Items from a data source:
··········

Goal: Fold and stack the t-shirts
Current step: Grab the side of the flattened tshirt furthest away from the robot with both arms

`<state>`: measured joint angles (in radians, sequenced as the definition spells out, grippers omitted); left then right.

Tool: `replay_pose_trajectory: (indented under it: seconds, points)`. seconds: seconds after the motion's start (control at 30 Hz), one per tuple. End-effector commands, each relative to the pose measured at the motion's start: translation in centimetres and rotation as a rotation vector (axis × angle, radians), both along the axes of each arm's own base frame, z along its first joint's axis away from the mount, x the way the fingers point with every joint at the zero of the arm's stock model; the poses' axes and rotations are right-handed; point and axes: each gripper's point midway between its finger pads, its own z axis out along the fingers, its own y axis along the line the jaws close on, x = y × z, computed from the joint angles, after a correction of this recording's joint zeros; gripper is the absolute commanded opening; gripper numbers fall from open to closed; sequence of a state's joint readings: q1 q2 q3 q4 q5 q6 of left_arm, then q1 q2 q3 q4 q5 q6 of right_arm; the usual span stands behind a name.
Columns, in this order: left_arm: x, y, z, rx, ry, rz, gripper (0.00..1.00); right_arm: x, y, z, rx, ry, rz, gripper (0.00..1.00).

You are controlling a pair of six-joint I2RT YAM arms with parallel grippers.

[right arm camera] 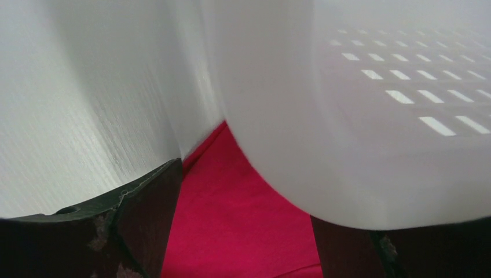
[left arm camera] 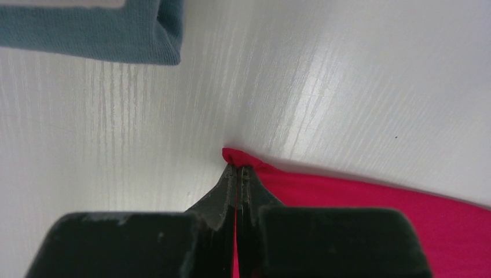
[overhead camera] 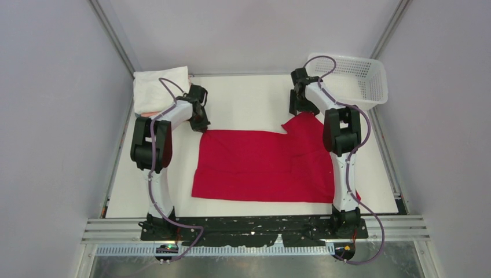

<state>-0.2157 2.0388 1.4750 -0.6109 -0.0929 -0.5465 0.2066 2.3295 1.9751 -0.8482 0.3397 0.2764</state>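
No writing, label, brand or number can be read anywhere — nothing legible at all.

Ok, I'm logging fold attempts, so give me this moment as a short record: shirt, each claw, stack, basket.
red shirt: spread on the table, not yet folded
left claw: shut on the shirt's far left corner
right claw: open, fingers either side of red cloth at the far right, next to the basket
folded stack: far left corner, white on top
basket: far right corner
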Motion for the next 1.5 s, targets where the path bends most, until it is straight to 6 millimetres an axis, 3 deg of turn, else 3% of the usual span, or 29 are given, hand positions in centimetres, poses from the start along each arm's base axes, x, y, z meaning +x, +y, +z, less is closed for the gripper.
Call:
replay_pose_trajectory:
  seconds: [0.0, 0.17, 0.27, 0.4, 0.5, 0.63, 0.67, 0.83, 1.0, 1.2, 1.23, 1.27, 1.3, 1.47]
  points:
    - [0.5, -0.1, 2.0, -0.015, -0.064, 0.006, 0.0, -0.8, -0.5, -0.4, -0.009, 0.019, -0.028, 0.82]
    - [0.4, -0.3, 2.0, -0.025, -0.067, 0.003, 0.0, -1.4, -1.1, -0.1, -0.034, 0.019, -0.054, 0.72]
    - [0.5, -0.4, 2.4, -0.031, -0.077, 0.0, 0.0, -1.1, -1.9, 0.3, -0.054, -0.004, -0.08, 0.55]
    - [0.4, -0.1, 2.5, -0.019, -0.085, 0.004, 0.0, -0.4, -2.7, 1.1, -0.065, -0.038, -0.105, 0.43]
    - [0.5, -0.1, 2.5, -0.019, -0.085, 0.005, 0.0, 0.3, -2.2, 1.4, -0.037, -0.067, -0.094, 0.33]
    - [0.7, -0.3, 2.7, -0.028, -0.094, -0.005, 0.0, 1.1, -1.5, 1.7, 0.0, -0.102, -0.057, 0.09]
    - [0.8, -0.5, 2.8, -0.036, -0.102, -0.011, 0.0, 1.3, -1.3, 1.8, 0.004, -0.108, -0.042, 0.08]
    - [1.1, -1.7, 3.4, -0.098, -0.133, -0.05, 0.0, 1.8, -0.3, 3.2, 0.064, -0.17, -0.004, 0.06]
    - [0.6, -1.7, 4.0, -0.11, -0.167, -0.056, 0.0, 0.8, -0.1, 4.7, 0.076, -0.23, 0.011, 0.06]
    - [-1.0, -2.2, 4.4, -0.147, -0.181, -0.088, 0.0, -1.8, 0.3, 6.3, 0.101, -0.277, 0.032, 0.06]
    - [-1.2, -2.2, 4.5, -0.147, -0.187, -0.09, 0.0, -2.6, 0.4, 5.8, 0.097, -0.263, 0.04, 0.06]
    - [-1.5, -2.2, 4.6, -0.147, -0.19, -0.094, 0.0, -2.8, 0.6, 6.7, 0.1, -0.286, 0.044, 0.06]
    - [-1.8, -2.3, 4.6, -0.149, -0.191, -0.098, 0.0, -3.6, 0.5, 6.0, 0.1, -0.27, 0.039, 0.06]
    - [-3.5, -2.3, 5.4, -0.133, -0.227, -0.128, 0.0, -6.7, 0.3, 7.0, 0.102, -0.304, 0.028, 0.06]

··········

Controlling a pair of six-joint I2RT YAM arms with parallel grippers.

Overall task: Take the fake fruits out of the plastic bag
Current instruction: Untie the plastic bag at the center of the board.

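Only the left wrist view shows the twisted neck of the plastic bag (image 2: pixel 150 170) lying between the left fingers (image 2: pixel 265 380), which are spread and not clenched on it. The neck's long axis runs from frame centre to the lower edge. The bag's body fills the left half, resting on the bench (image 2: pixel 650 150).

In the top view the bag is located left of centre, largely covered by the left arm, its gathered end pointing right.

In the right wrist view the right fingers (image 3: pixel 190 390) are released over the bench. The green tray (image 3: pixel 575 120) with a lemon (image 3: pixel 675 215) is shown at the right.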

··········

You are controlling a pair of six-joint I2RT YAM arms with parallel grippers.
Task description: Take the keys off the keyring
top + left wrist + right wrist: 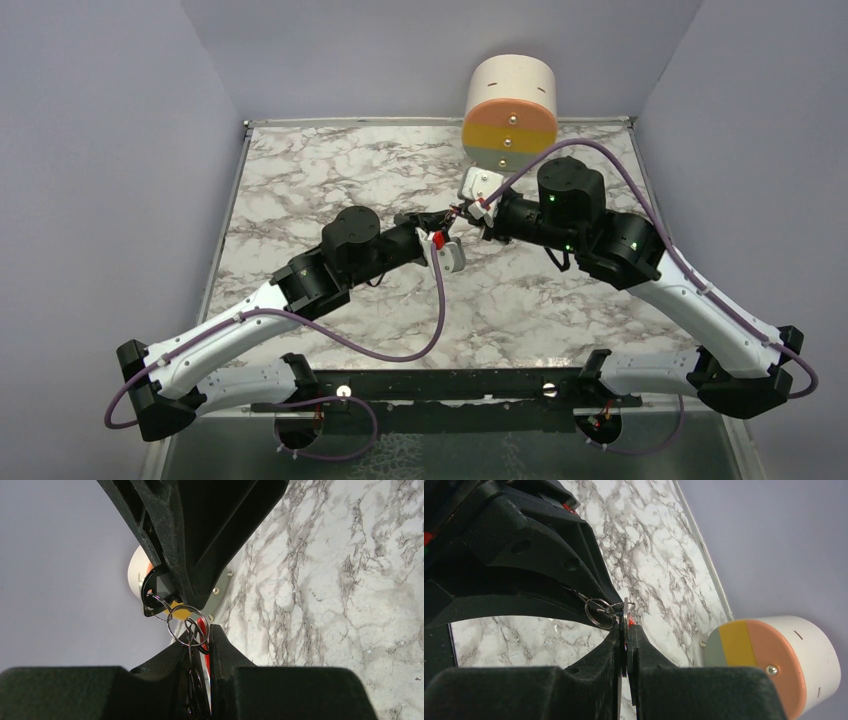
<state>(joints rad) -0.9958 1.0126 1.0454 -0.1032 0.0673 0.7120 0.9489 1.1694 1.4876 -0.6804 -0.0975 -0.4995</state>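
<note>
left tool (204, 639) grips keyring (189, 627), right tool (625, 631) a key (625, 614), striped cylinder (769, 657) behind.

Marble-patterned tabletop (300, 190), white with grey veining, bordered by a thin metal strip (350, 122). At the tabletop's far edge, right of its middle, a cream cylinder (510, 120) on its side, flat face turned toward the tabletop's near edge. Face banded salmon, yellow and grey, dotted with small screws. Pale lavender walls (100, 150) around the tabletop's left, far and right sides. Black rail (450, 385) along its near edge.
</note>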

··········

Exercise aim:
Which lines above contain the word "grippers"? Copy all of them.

Your response:
`<state>`: measured joint angles (in radians, sequenced as the definition spells out, grippers omitted); left then right.
You are controlling a pair of six-joint I2RT YAM arms with parallel grippers.
Controlling a pair of six-joint I2RT YAM arms with parallel grippers.
You are controlling a pair of six-joint I2RT YAM arms with parallel grippers.

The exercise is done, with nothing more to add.